### WHAT NEEDS TO BE DONE:
Leaving out all pictures, transcribe the lines below exactly, from the first through the line containing "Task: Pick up".

### THE DATA:
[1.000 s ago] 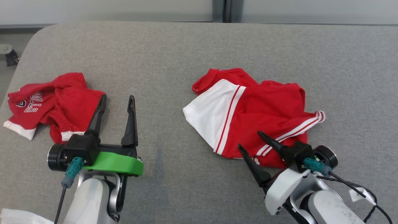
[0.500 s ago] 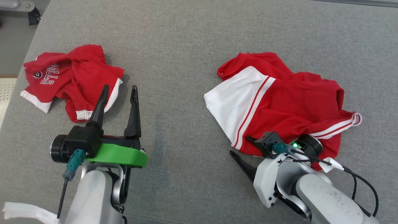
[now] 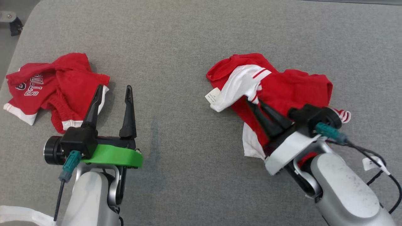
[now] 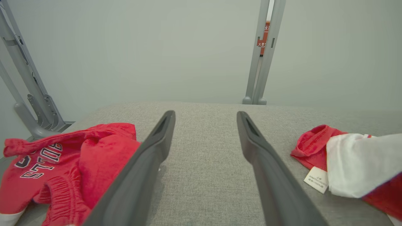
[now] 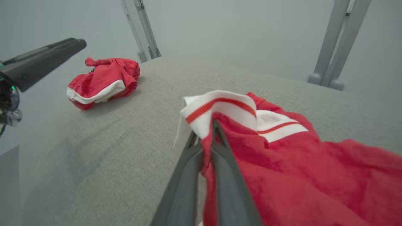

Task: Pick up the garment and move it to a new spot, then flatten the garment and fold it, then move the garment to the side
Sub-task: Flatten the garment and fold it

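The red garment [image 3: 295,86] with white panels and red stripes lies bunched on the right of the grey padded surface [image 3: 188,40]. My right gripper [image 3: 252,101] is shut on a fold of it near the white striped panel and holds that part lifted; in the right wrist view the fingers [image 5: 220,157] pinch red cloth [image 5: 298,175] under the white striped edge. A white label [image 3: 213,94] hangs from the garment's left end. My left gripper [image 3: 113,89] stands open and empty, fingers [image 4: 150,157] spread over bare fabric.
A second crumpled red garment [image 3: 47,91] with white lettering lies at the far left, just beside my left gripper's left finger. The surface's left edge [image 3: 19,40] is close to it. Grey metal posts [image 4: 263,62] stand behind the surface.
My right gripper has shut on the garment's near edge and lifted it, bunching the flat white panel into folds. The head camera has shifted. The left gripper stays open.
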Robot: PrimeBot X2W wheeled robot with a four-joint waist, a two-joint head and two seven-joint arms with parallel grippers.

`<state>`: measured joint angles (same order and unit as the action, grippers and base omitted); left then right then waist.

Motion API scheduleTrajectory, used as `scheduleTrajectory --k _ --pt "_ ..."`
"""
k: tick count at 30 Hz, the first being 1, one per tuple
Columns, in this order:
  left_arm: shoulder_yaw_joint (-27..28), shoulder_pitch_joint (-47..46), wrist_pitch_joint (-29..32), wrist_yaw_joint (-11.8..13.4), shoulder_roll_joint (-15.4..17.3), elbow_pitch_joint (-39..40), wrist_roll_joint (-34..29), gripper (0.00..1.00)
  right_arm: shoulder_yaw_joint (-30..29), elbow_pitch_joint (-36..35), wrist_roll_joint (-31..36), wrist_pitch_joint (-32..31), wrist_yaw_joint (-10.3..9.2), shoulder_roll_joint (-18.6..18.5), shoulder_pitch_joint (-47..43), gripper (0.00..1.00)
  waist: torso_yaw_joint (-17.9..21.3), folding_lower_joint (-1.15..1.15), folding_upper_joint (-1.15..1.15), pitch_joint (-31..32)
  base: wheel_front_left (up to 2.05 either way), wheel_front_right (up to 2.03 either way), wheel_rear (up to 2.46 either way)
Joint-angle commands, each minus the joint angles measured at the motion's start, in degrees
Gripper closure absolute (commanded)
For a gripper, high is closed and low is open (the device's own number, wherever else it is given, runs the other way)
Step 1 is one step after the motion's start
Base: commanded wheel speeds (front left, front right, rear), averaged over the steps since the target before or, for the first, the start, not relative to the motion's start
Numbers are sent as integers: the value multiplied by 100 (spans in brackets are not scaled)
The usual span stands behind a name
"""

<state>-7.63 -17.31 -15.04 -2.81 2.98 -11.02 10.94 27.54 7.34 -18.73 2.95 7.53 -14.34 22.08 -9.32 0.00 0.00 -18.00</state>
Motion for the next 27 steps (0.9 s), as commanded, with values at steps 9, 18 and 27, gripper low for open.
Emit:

### ANSWER TO THE PROBLEM:
[1.000 s ago] 
[0.500 s ago] 
[now] 
[now] 
[now] 

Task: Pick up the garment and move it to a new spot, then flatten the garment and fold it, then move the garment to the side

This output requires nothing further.